Brillano le medaglie e in molti casi per qualità atletiche che si sposano con esclusività comportamentali. Ci sono indizi pesanti. Com’è che Manuel Cappai, calciatore fino a 16 anni, mantiene ancora oggi il record del più giovane pugile italiano alle Olimpiadi? Eppure ha indossato i guantoni quando era già grande. Com’è che lo stesso Lorenzo Patta era un buon calciatore a livello regionale quando Francesco Garau lo scova e lo aiuta a diventare il velocista medaglia d’oro nella staffetta? Due casi e tanti pensieri. Il primo porta al muro da scavalcare: per tutti i nostri ragazzi emergere non è facile ma se lo sbocco c’è, con caparbietà sanno arrivare anche in tetto al mondo, cosa che nel calcio forse è precluso da logiche e profitti da gestire con le squadre ricche (meglio valorizzare un calciatore a pagamento di altro vivaio che far sbocciare i nostri).
Il secondo è che i tempi e i modi della maturazione degli uomini che poi diventano atleti nel calcio sono stretti e inquinati, tanto che il giudizio estremo, la bocciatura, la selezione e la dispersione, negano l’affermazione del talento che ha bisogno di maturarein totale fiducia e serenità. Quando Stefano Oppo è stato scelto per puntare su di lui, non era il miglior canottiere ad Oristano. Ne hanno individuato le prospettive di crescita, anche sul piano psico emotivo, dal punto di vista comportamentale. Punti basilari da analizzare.
Bisogna rivedere l’idea, il perché dello sport, riportandolo all’obiettivo di crescita e formazione di tutti, a prescindere dal mestiere finale. È necessario abbattere il tecnicismo giovanile, la tattica e la vittoria ad ogni costo che soddisfa la frustrazione e le ambizioni degli adulti e non la crescita, la fantasia, l’affermazione dei ragazzi in un clima di concorrenza leale. È utile prendere esempio dal sorriso e la serenità di Stefano Oppo, di Marta Maggetti, di Sergio Massidda, dei campioni che verranno per capire che il successo è la conseguenza di corrette azioni quotidiane, di stili di vita, di comportamenti e non di esasperanti ed esasperati formatori (genitori compresi) che con la bava alla bocca chiedono ai giovani atleti non di essere felici ma di essere solo e esclusivamente i primi.

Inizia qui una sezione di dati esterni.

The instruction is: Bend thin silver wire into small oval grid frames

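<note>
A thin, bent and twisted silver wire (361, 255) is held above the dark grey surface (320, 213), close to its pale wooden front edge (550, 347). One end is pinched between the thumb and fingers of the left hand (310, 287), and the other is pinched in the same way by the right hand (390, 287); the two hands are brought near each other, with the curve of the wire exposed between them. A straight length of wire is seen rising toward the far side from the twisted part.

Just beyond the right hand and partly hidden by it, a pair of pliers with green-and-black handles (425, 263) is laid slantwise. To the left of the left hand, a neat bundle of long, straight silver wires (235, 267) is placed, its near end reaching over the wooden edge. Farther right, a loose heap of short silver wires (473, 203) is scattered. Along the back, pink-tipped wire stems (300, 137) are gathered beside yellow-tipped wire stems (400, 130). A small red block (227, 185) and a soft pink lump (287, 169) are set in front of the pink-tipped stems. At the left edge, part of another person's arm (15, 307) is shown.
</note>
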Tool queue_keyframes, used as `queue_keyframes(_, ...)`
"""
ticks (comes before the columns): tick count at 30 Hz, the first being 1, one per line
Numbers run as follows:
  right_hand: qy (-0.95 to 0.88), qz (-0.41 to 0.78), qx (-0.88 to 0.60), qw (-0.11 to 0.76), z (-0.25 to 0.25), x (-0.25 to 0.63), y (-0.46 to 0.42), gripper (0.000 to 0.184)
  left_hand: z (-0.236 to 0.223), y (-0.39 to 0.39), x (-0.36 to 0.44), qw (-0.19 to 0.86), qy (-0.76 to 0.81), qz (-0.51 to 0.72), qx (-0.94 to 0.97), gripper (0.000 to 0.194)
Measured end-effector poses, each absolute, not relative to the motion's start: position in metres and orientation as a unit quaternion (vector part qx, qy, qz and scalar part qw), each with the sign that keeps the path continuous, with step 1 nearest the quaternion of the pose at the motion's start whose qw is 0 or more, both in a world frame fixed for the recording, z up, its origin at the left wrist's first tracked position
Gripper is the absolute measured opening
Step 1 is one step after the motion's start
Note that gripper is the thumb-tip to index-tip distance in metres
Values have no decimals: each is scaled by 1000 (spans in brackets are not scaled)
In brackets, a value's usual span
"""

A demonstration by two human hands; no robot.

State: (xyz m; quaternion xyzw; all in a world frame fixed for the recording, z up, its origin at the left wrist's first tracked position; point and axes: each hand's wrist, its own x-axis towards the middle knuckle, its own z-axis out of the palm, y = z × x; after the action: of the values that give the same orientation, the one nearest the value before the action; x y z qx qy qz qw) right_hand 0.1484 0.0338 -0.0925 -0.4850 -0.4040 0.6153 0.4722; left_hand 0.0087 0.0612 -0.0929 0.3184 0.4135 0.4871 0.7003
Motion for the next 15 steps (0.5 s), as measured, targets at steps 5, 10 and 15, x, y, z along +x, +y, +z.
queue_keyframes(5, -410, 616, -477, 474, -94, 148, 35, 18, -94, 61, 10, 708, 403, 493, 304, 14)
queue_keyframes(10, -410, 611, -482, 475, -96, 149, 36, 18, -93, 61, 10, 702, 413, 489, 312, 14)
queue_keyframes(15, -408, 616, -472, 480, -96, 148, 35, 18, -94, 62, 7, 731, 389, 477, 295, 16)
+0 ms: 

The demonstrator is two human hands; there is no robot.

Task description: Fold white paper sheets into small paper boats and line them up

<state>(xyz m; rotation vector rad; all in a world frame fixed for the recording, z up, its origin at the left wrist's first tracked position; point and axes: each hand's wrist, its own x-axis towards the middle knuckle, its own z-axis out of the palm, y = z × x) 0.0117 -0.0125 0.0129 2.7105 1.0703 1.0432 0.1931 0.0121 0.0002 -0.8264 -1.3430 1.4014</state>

Il modo giusto per rendere infelici 999 ragazzi su 1000 che iniziano a praticare calcio. Con una dispersione che poi affonda e si intreccia con il modo di vivere della nostra società che dovrebbe ripartire dalla corretta concezione di fondare le proprie dinamiche sui valori, prima di conoscere il valore e saperlo indirizzare ad un ruolo che diventi gratificante nel nostro complesso modo di vivere.